Some have questioned, however, whether intra-articular corticosteroids are as effective in relieving Z-joint–mediated pain as other options, namely RFA of the medial branch of the dorsal ramus. [30, 31, 32] Additionally, injections into the Z-joint are often technically difficult because of joint degeneration and bony overgrowth. The main advantage of intra-articular injections, then, is not so much in its efficacy, but rather that it allows the practitioner to offer a potentially therapeutic injection at the same time as the diagnostic injection (as opposed to RFA, which is preferably performed after a double- or triple-block diagnostic protocol, and thus requires at least 3 separate injections).

Proietti et al aimed to evaluate the effectiveness of facet joints injections in lumbar facet syndrome correlating clinical results to the sagittal contour of the spine. Only patients with thoracolumbar kyphosis and short hyperlordosis (Type I Rossouly classification) showed significant improvement in pain at 3 month follow-up. For other classifications, facet joint injections provided only a temporary pain relief and should be reserved for diagnostic use. [33]

The long-term benefit of intra-articular injection remains controversial, and some studies have reported similar results with either steroids or saline injection.

Complications are rare, although tenderness at the injection site is reported. A few reports have noted spinal block, vasovagal episodes, and chemical meningitis due to puncturing of the dural cuff, but these reports are rare. Recommend that patients withhold medications that promote bleeding, such as NSAIDs, warfarin (Coumadin), and aspirin. However, recent guidelines from the NASS have noted that the risk of MI or stroke in stopping these medications is much greater than the risk of bleeding in the soft tissues of the lumbar spine. Contraindications include bacterial infection, possible pregnancy, bleeding diathesis, and local anesthetic allergy.

Medial branch block for diagnostic purposes has already been described (see Workup, Procedures), and studies have shown it to be effective in this regard; however, controversy remains regarding its use as a therapeutic intervention. Note that such a block also eliminates pain that may be emanating from other structures that are innervated by the medial branch, such as the multifidus or interspinous muscles or the interspinous ligaments.

An alternative to medial branch block denervation was studied by Iwatsuki et al in 21 patients with lumbosacral facet syndrome. [34] These investigators evaluated the use of laser denervation to the dorsal surface of the facet capsule. At 1-year postprocedure, 17 patients (81%) experienced complete or greater than 70% pain reduction, whereas 4 patients (19%) had unsuccessful therapy. [34] Iwatsuki et al suggested that the dorsal surface of the facet capsule might be a more preferable target for facet denervation.

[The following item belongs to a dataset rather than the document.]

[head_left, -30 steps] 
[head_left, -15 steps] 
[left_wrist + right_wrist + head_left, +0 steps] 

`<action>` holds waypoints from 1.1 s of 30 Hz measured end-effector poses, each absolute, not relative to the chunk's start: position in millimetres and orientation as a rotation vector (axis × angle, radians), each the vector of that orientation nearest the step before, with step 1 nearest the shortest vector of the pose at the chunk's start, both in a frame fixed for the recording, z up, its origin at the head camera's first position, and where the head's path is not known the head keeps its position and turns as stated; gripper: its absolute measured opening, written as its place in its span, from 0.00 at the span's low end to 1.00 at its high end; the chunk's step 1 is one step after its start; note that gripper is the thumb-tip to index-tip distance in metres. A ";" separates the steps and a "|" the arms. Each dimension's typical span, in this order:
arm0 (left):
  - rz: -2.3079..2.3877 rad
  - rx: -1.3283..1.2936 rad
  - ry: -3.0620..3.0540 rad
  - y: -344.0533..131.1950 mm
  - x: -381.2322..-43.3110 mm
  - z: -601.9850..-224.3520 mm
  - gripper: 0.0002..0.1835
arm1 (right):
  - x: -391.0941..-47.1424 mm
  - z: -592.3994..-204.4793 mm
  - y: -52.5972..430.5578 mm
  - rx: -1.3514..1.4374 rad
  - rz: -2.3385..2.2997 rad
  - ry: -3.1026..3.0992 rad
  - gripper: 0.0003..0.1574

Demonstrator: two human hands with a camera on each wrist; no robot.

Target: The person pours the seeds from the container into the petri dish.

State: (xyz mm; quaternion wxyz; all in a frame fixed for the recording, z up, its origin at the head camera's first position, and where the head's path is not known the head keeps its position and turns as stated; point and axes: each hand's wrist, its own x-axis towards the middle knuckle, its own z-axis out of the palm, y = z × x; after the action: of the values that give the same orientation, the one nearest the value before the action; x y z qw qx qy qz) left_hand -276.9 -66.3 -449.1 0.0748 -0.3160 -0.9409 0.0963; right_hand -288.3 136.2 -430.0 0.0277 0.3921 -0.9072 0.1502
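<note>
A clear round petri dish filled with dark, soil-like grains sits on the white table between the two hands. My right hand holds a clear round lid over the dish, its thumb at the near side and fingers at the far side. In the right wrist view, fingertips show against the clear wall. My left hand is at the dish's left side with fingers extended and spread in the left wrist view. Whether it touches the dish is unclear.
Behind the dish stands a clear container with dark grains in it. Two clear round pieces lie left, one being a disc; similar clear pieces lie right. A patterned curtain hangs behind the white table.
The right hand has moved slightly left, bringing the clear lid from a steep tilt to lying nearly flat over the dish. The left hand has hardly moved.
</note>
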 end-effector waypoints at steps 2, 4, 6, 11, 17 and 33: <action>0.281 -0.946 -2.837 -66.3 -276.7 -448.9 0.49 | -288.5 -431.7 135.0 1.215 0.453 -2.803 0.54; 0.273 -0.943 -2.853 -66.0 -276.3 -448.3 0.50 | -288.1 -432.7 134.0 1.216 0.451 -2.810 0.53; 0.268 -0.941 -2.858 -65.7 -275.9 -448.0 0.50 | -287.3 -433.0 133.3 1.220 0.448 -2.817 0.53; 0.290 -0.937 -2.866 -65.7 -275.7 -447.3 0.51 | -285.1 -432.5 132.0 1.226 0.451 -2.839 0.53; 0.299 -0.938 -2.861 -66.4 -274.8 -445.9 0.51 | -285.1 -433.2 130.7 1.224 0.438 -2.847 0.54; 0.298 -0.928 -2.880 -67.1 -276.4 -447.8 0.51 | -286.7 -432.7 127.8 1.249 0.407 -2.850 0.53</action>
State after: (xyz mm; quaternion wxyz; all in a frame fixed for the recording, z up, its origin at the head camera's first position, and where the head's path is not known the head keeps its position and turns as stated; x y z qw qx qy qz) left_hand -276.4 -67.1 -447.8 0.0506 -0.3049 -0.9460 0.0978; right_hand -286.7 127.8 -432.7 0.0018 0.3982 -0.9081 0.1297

A third intervention involves a medial branch neurotomy through RFA, chemical neurolysis, or cryoneurolysis. Percutaneous radiofrequency neurotomy is a method of denaturing the nerves that innervate the Z-joint through coagulation, thus resulting in more prolonged pain relief. [35, 36] Medial branch neurotomy through RFA has emerged as the standard therapy for facet-mediated low back pain. [20] When performing these procedures, remember that the radiofrequency signal spreads circumferentially from the shaft and not linearly from the tip of the transducer; therefore, the shaft of the transducer must be placed parallel to the medial branch (as opposed to when performing a medial branch block, in which the tip should be aimed at the medial branch because the anesthetic leaves the tip of the needle and not the shaft). Once the axons regenerate, pain often returns.

The therapeutic benefit of this procedure likewise remains controversial [30, 37, 38] ; however, success rates range from 17-90% for periods of 6-12 months. Many of the studies have poor selection criteria, inconsistent techniques, poor outcome measures, and small sample sizes.